Ok, I'm definitely taking this personally. And I'm thinking of leaving the words 'of guitars' off the top of this page.
East and myself decided to go out for drink. We've done it before; actually we've done it loads of times and, in my not-so-humble opinion, got really good at over the years (it's only practice after all). There's lots to talk about and even more to rant about- Uxbridge on a Monday night should be nice and quiet shouldn't it?
So- what better place to start than The Queen's Head in Windsor Street or, as myself and East now call it, The Mozzer (See 'A partial success' for a possible reason why). Last time we were there they were cleaning up and heading for bed well before 10.30 which, we rather naively decided, must have been a fluke. And I think it was- on the grounds that this time they started taking the beer trays off the bar just after 9.45, no doubt because the only people in there apart from us were a couple rowing drunkenly in the corner. Very strange. Never mind though, there's lots of other pubs in Uxbridge aren't there?
Off then to the rather bizarrely named Fig Tree a few doors away. East thinks it's called that because it used to be called The Old Bill (you've guessed it, it was previously a police station!) and they had to have a name that had the same number of letters. Could that really be true? Anyway we get a beer each and resume our ranting. All seems ok- the music's a bit weedy but you can't have everything can you? We're about to get another drink when over he comes. He's not talking to me, he's talking at me, something about guessing how old I am- East told me afterwards he assumed I knew him or that he was a customer in the shop; judging by the fact that he was literally foaming at the mouth I think there my well have been more than just alcohol on his evening menu. I should know better than to get too involved but he's not leaving, in fact he's getting far too close... East breaks first, says 'WHAT DO YOU WANT?' in a manner that could politely be described as angry- Mr Mad is shocked, tries to be friendly but we've had enough. He tries shaking hands but East's not interested and by now neither am I. He asks 'An I annoying you?' We answer 'YES' in unison. We've finished our drinks by now- no point in getting another. We're off. As we leave he's with the barstaff and they don't look too happy. Good. But something like that happening ruins the place you're in somehow doesn't it? I just talked to East on the phone and he just said he won't be going back in there. I know what he means.
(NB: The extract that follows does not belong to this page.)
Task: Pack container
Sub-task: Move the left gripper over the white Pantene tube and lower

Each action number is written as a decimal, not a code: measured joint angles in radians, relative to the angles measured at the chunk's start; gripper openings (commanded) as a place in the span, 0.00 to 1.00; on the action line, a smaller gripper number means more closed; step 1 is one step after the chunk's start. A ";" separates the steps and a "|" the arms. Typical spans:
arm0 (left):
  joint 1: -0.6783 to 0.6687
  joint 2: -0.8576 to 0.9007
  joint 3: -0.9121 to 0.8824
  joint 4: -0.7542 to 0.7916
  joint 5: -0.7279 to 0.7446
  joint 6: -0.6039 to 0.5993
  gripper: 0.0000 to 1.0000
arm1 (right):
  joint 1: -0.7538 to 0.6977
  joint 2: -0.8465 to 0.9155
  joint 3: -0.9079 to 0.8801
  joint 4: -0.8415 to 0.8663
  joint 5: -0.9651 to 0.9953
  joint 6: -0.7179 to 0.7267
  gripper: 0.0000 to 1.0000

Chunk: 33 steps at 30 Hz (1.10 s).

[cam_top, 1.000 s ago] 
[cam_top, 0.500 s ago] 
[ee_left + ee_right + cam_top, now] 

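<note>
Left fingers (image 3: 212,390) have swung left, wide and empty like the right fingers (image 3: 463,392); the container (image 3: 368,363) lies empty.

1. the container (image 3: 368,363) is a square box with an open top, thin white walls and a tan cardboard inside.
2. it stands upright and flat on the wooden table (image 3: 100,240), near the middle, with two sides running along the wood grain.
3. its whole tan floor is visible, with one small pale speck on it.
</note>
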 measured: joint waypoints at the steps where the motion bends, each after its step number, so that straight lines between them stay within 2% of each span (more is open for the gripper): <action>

We should have written the night off and gone home at this point- but we didn't. The Good Yarn on the High Street's open 'till 12 and we need a drink. There's not many people in and it all seems ok 'though I'm not sure about that young bloke at the bar... undetered we order up and stand over near a fruit machine, rambling away about Mr. Mad, both half wishing we'd hit him. Not a good feeling to have but we feel a bit better after a moan. It's East's round and he goes to the bar- as he does the young bloke approaches me saying something about dropping some money earlier... suddenly he's down on his knees in front of the fruit machine, presumably looking for money but he's getting too near to East's coat for me. For a split second I see myself kicking him in the face- and then the thought goes. He's saying something but we've had enough, we're leaving. As we walk past the barman who was going to serve East I hear myself say something like 'sorry mate, we've already had one nutter tonight'.
Suddenly we're outside and it's freezing cold. We're a bit bewildered, angry even but we're laughing at the absurdity of it all. All we wanted to do was have a couple of drinks and have a chat. But that would have been too simple. No wonder Uxbridge was empty. All the sane people knew didn't they?